_Work to be completed_
A word-for-word reproduction of the data below is needed, with no pictures in it.

Segment Start: Provided data

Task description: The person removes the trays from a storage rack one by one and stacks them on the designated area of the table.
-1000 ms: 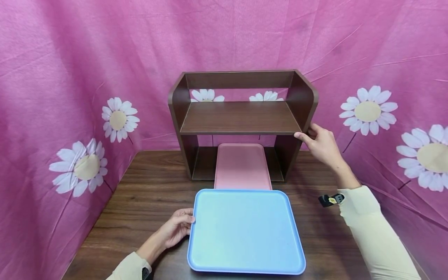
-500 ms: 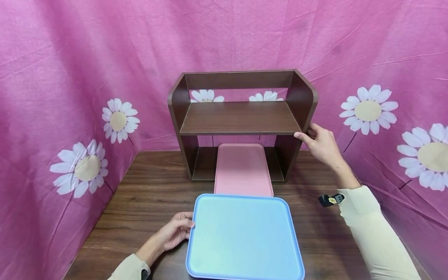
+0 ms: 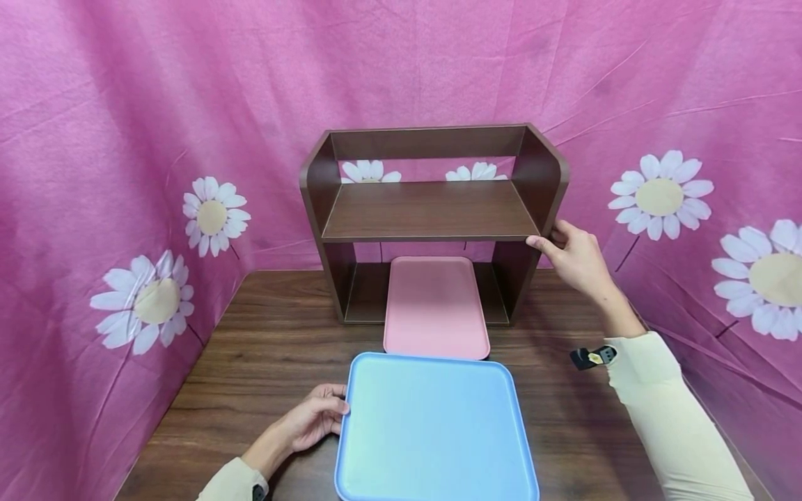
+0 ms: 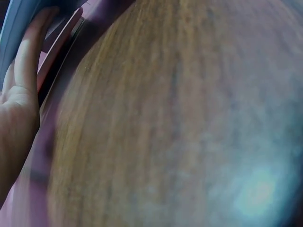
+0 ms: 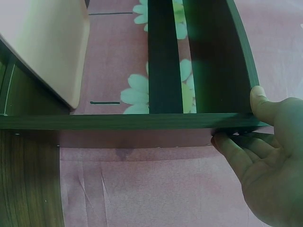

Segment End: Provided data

_Reply to the task_
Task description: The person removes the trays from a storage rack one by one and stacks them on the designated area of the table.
-1000 ms: 
-500 ms: 
+0 ms: 
+0 ms: 
+0 ms: 

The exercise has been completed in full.